If you know a bit of algebraic topology Hatcher's book mentioned above is great. I thought it was a little slow going, so instead I prefer Mosher and Tangora, which is now a Dover book!
I think there are some great exercises that really made me feel comfortable with Spectral sequences. The first Two SS I would look at are Bockstein and Serre. First look at the description/construction/definition of $sq^1$ in MT. It IS the first differential in the mod two bockstein SS. so now you can compute integral cohomology from mod two cohomology once you know how $sq^1$ acts (this also shed light on $sq^1$ for me). To do these computations you should adjoin some indeterminate and use adams grading. then $d_1$ goes up one and to the left one.

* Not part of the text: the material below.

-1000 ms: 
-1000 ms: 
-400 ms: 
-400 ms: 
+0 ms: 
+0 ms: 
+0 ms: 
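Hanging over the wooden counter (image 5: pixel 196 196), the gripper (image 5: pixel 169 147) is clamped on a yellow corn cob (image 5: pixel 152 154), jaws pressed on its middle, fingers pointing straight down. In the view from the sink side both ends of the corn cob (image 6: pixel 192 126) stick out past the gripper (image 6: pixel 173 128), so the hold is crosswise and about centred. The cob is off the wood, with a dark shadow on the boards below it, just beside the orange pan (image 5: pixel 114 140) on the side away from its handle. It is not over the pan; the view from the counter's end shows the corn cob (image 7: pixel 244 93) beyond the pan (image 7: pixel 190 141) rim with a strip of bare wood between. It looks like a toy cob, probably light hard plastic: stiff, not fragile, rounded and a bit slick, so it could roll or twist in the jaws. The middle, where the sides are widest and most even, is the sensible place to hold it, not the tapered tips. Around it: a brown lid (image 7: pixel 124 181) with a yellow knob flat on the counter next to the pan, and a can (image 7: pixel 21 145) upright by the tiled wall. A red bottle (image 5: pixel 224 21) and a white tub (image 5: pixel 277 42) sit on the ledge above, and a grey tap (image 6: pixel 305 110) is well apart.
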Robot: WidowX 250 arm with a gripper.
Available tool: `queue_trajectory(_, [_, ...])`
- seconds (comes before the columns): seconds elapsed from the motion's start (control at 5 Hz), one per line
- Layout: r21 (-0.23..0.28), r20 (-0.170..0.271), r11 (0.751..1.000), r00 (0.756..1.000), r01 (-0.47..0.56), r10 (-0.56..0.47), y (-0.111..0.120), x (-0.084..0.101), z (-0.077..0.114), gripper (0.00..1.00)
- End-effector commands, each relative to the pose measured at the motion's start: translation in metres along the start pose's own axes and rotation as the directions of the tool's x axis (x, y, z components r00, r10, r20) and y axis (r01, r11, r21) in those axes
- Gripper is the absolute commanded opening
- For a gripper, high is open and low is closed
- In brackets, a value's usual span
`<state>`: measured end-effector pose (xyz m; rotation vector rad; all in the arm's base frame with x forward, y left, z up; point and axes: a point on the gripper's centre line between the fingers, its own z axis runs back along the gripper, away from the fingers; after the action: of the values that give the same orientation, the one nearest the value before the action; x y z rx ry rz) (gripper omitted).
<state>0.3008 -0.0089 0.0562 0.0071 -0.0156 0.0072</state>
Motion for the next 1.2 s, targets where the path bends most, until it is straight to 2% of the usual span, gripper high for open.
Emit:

Now you can use the serre SS and various simple fibre sequences to compute the cohomology of all the complex and real projective spaces WITH their ring structure! (first compute it for the infinite cases then restrict). This is all spelled out in MT (maybe not the part about restricting to get the finite dimensional projective spaces).
Then compute the cohomology of $\Omega S^n$ for every n, with ring structure!
Then prove the Thom Isomorphism Thm with a relative form of the Serre SS.
Also, when you are looking at the bockstein SS draw one of boardman's unrolled exact couples and look at what is going on. And dont use their construction of the steenrod operations, there are better places imo.